Gorgeous watch, but I don't think it's going to be my "ultimate" dive watch.  Why?  Well, it's a Blancpain.  If I bought a Blancpain, it would be hugely, horribly complicated, possibly rose gold, with a leather band.  I just can't take the Blancpain name seriously on a dive watch.  I'm not sure why that is - I'm sure they made a fantastic dive watch.  If I had a collection of dive watches, this would definitely be on the short list - it's probably very rare, and watch collectors and divers alike would say "wow".  But if I was looking for the one dive watch to rule them all, this probably isn't "the one".  At least not for me.

Thursday, April 2, 2009

Back to Dive Watches - the Tissot Sea-Touch

OK, back from a brief hiatus to my search for the perfect dive watch.  This week, instead of going back into the history books, I thought I'd profile a "brand new" watch from Tissot.  The pictures are from the Tissot ads, rather than of an actual watch, but I didn't think you'd mind.

The Tissot T-touch line has been around for a while now (probably about 10 years).  They're Tissot's version of the ABC watch (altimeter, barometer, compass), with a slick little twist - the watch crystal is a "touch screen".  The typical t-touch has an altimeter, a barometer, a
 thermometer, a digital compass, an alarm, and a chronograph mode.  To select which mode you want, you activate the screen by pushing a button (the touch screen isn't always on - that would cause lots of false activations), then pointing to the section of the screen labelled with the function you want.  For example, if you wanted to use the thermometer
 function, you'd push a button, then press on the crystal at about the 10:00 mark.  The temperature function would show up on the lcd screen at the bottom of the watch.

I've always liked these watches, but never really saw the need for one.  First, I don't need an altimeter.  I've never needed one.  Second, I don't need a barometer.  Wouldn't know how to use it.
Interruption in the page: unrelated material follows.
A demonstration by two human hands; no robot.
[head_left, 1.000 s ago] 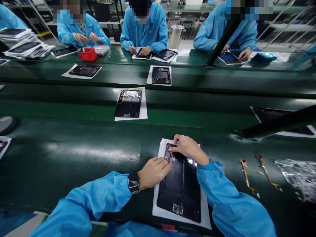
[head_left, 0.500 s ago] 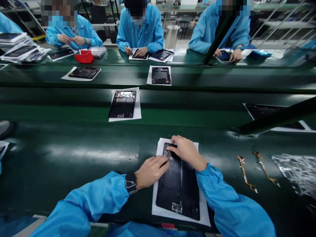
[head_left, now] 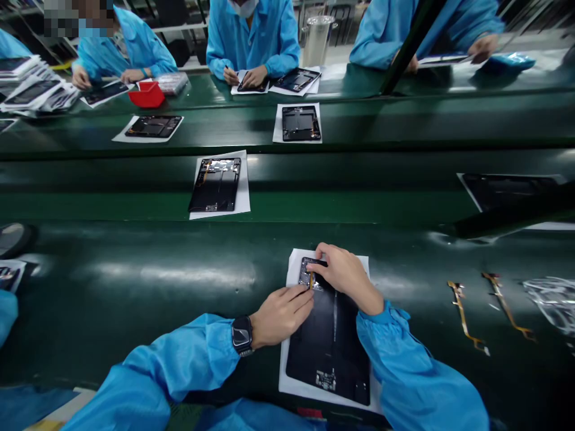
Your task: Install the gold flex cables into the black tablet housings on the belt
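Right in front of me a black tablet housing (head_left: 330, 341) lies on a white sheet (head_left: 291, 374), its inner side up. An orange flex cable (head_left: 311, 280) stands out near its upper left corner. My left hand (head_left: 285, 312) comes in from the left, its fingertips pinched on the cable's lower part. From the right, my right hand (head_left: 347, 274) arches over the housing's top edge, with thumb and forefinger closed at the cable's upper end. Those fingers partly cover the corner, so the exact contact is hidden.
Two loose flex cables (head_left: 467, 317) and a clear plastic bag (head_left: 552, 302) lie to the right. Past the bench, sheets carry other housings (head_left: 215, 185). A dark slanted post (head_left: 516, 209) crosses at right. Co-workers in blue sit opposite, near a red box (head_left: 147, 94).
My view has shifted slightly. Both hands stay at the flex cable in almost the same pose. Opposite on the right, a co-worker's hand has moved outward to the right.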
Third, the thermometer function is near useless on just about every ABC watch, since the temperature sensor is (invariably) close to your skin.  So you always get false readings that are somewhere between the ambient temperature and 37 degrees celcius.  I admit a compass would be cool, but not really necessary - when am I ever going to need a compass and not need a GPS?  I can usually guestimate direction based on the time and the direction of the sun.

I've also never bought one because, although I like techy watches, and I love ana-digi watches, I never really liked the style of these.  To me, the non-rotating bezel, with it's direction indicators, seemed a bit over-done.  And although I like ana-digi movements, there's something about the
 location, or the size, or something, about the LCD screen on these watches that kind of turns me off.  It's really cool to press the screen, watch the hands twirl around, and tell people where North is, but that really wasn't enough for me to buy this watch.

The only one I ever considered was the Silen-T, which is Tissot's "silent" alarm watch.  Very cool features, that I would probably use a lot.  Involving being able to tell the time without looking at the face, and a silent alarm.  I still think this is a great looking watch with amazing features, and will probably buy one at some point...  But I'll leave that watch for another day.

Well, just recently, Tissot added a new watch to their T-touch line, that's made me consider these watches again.  And it's a dive watch.  It probably won't win "best dive watch ever", but it's a pretty cool watch, so I thought I'd talk about it today.


The names of Tissot watches always put a smile on my face.  There was the T-touch (T for Tissot).  The Silen-T (the touch screen watch with a silent alarm.  Now the Sea-Touch, which is kind of a cute play on T-touch.  The Sea-Touch uses the t-touch technology, but instead of being an ABC watch, it's got a bunch of features useful for diving.  It still has the compass (the coolest, and marginally most useful of the ABC features), and a thermometer, but instead of an altimeter or a barometer, it has a dive computer.  The dive computer automatically activates once you dive, and records your depth every 15 seconds.  Once you hit sea level again for more than 5 minutes, the dive computer stops, and the information gets transferred to the dive log.  Very cool feature - now you've got a record of your diving times and depths.  You can quickly access your maximum depth, your dive duration, and a bunch of other features.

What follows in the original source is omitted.